Так Микеланджело начал ваять "Пьяного Вакха".
Прежде всего он набросал эскиз, который сперва привел Франческо в восторг, а потом поверг в печаль.
— Ты скоро меня оставишь, флорентиец! — сказал он. — Ты художник не чета мне! Я тоже рисую Вакха, да не выходят ноги. Вот уж неделю бьюсь над ногами, а не удаются. А ведь я это — в подарок кардиналу!.. Как ты с ногами выходишь из положения? Я молюсь. Когда мне что не удается, я стану на колени и молюсь до тех пор, пока не подумаю: вот оно!.. Тогда начинаю снова рисовать. Но на этот раз у меня все никак не выходит, хоть я уж сколько раз молился о ниспослании мне способности нарисовать Вакха так, чтоб кардиналу понравилось. Потому что я — благочестивый художник и верю, что бог важней искусства. Я не такой, как тот, кто вынес из церкви вечный огонь, горевший в алтаре, и прикрепил его к статуе Петрарки, промолвив: "Ты его заслуживаешь больше, чем тот, на кресте…" Нет, я не такой, я не кощунствую, я молюсь. А все никак не научусь рисовать так, как ты, флорентиец!
Душа вина.
Миновала осень, наступил зимний карнавал. Улицы наполнились масками. Прелаты стали посылать друг другу шутовские процессии. На всех улицах плясали. Микеланджело работал. Глиняная модель была очень высокая, он раздобыл большой кусок мрамора, чтоб статуя получилась выше двух метров. Великанов, творить всегда только великанов!.. И душа вина — как великан…
Карнавал. Во Флоренции был карнавал Савонаролов, вокруг костра водили хороводы под звуки церковного гимна и колокольного благовеста, жгли тщету. Потом был представлен триумф Христа. Христос ехал на увенчанной колеснице, над ним был сияющий шар пресвятой троицы, в левой руке он держал крест, а в правой два завета — Ветхий и Новый. Рядом с ним сидела пречистая дева Мария, перед колесницей шли патриархи, пророки, апостолы, проповедники, по сторонам — мученики, святители, девственницы, исповедники, а позади триумфальной колесницы в оковах дьявольских шагали противники церкви, императоры, философы, павшие идолы. А ночью была проповедь.
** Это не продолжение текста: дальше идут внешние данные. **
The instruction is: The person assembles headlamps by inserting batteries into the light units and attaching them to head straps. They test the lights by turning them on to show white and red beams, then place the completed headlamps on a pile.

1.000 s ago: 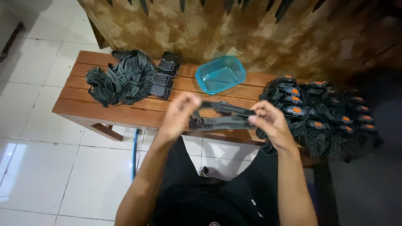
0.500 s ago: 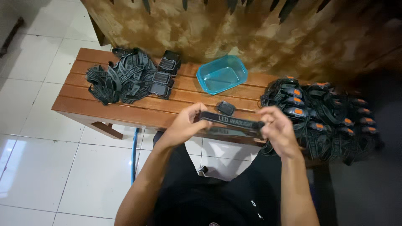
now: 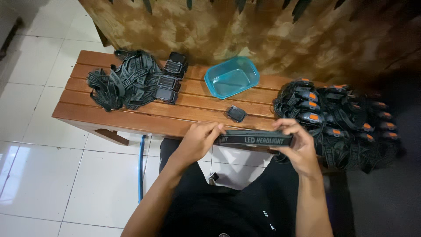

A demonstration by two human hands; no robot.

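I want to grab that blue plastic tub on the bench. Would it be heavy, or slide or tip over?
Probably light: the blue tub looks thin, see-through and empty. It would likely slide easily, since it sits on the smooth wooden bench. It seems unlikely to tip or roll, being low, wide and flat-bottomed.

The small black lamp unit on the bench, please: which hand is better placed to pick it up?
Probably the left hand. Both hands hold the strap taut, but the lamp unit lies just beyond the left hand's fingertips, while the right hand sits farther to the side, nearer the pile of headlamps.
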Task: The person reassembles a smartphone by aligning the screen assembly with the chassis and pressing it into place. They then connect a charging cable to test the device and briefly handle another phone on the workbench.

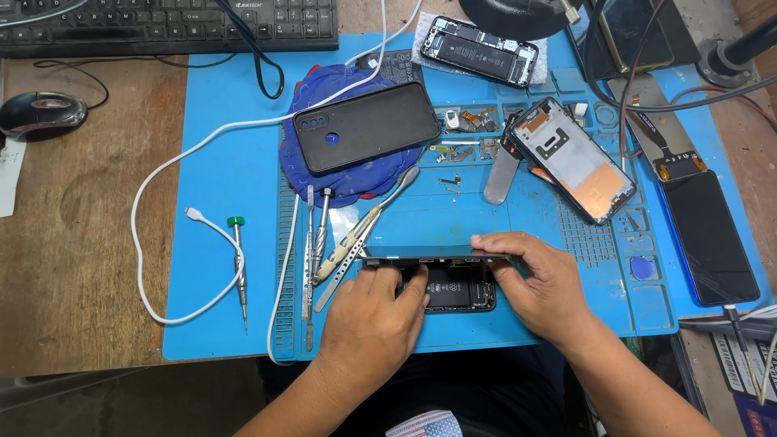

В Милане был карнавал мифологический, успеху которого споспешествовал новыми изобретениями, пиротехникой и украшениями сам божественный маэстро Леонардо да Винчи, карнавал получился блестящий. Лодовико Моро снова правил со всей спесью и могучей силой, говоря, что в одной руке у него война, а в другой мир, — какую он раскроет? Но спесь его отличалась подозрительностью, он боялся своих собственных подданных, во время аудиенций проситель находился за загородкой на другом конце зала и вынужден был выражать свою просьбу, крича, чтоб быть услышанным, такой страх испытывал Лодовико Моро, брата родного, кардинала Асканио Сфорца, прогнал с карнавала обратно в Рим, примолвив: "Не обижайтесь на меня, монсеньер, но я не доверяю вам именно потому, что вы — мой брат…" Но миланский карнавал был славный, под девизом "Золотой век"; на триумфальной колеснице ехал Зевс, вокруг него Добродетели, сплошь Моровы наложницы, перед колесницей и позади нее ехали обнаженные женщины в розах, языческие боги, все — преклоненные перед Лодовико, который стоял возле жены своей, Беатриче д'Эсте, и улыбался. Удачный был карнавал, Леонардо придумал чудеса, Браманте — декорации.
В Риме устройство карнавала взял в свои руки сам святой отец.
Микеланджело работал.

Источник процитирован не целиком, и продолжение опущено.